PAGE 6
Peasant Wives
by
“When they were taking her away to the chief town of our province, I walked by the escort as far as the station and slipped a rouble into her bundle for my soul’s salvation. But she did not get as far as Siberia. . . . She fell sick of fever and died in prison.”
“Live like a dog and you must die a dog’s death,” said Dyudya.
“Kuzka was sent back home. . . . I thought it over and took him to bring up. After all — though a convict’s child — still he was a living soul, a Christian. . . . I was sorry for him. I shall make him my clerk, and if I have no children of my own, I’ll make a merchant of him. Wherever I go now, I take him with me; let him learn his work.”
All the while Matvey Savitch had been telling his story, Kuzka had sat on a little stone near the gate. His head propped in both hands, he gazed at the sky, and in the distance he looked in the dark like a stump of wood.
“Kuzka, come to bed,” Matvey Savitch bawled to him.
“Yes, it’s time,” said Dyudya, getting up; he yawned loudly and added:
“Folks will go their own way, and that’s what comes of it.”
Over the yard the moon was floating now in the heavens; she was moving one way, while the clouds beneath moved the other way; the clouds were disappearing into the darkness, but still the moon could be seen high above the yard.
Matvey Savitch said a prayer, facing the church, and saying good-night, he lay down on the ground near his cart. Kuzka, too, said a prayer, lay down in the cart, and covered himself with his little overcoat; he made himself a little hole in the hay so as to be more comfortable, and curled up so that his elbows looked like knees. From the yard Dyudya could be seen lighting a candle in his room below, putting on his spectacles and standing in the corner with a book. He was a long while reading and crossing himself.
The travellers fell asleep. Afanasyevna and Sofya came up to the cart and began looking at Kuzka.
“The little orphan’s asleep,” said the old woman. “He’s thin and frail, nothing but bones. No mother and no one to care for him properly.”
“My Grishutka must be two years older,” said Sofya. “Up at the factory he lives like a slave without his mother. The foreman beats him, I dare say. When I looked at this poor mite just now, I thought of my own Grishutka, and my heart went cold within me.”

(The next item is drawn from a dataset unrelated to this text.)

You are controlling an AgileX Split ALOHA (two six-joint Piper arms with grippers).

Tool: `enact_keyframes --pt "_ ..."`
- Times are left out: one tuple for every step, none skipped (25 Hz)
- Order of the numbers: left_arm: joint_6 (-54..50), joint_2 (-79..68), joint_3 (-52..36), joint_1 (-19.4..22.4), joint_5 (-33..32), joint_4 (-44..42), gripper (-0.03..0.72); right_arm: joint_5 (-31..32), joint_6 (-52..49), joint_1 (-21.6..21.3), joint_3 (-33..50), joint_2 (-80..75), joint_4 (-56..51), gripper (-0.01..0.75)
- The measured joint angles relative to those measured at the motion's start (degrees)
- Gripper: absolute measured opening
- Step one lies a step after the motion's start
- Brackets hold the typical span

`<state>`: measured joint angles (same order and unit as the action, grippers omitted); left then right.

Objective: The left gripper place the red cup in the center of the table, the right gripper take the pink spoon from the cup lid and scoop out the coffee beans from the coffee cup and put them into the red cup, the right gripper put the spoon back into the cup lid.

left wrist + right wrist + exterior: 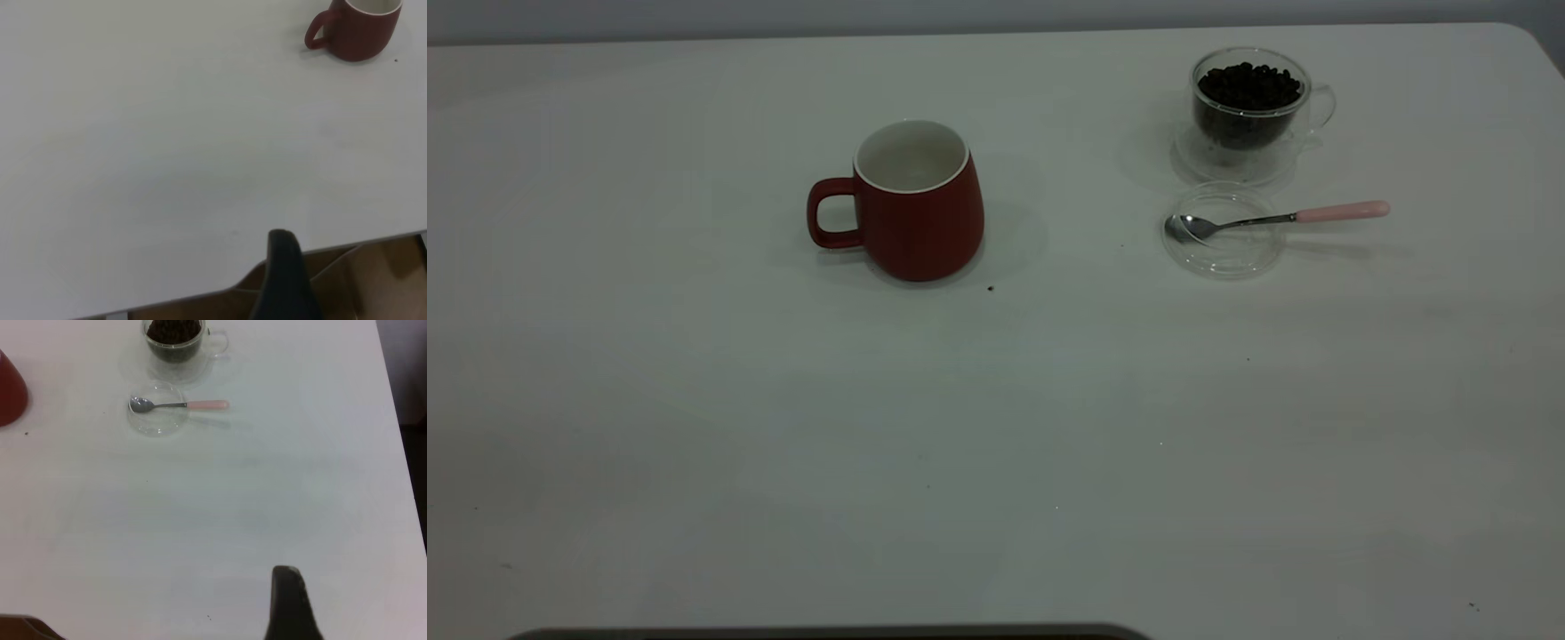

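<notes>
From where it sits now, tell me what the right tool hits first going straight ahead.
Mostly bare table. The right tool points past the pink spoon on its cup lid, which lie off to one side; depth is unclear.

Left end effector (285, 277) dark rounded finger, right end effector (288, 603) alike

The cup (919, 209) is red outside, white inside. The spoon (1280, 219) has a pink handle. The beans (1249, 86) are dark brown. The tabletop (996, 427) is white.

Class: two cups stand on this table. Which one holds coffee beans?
The clear glass cup beside the lid; the red cup looks empty.
</notes>
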<state>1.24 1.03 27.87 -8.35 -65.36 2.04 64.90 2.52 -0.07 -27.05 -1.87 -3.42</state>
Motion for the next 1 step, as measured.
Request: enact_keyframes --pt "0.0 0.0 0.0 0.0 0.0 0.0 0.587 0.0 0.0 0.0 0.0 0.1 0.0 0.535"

A minute passed in silence.
“Doesn’t remember his mother, I suppose,” said the old woman.
“How could he remember?”
And big tears began dropping from Sofya’s eyes.
“He’s curled himself up like a cat,” she said, sobbing and laughing with tenderness and sorrow. . . . “Poor motherless mite!
Kuzka started and opened his eyes. He saw before him an ugly, wrinkled, tear-stained face, and beside it another, aged and toothless, with a sharp chin and hooked nose, and high above them the infinite sky with the flying clouds and the moon. He cried out in fright, and Sofya, too, uttered a cry; both were answered by the echo, and a faint stir passed over the stifling air; a watchman tapped somewhere near, a dog barked. Matvey Savitch muttered something in his sleep and turned over on the other side.
Late at night when Dyudya and the old woman and the neighbouring watchman were all asleep, Sofya went out to the gate and sat down on the bench. She felt stifled and her head ached from weeping. The street was a wide and long one; it stretched for nearly two miles to the right and as far to the left, and the end of it was out of sight. The moon was now not over the yard, but behind the church. One side of the street was flooded with moonlight, while the other side lay in black shadow. The long shadows of the poplars and the starling-cotes stretched right across the street, while the church cast a broad shadow, black and terrible that enfolded Dyudya’s gates and half his house. The street was still and deserted. From time to time the strains of mu sic floated faintly from the end of the street — Alyoshka, most likely, playing his concertina.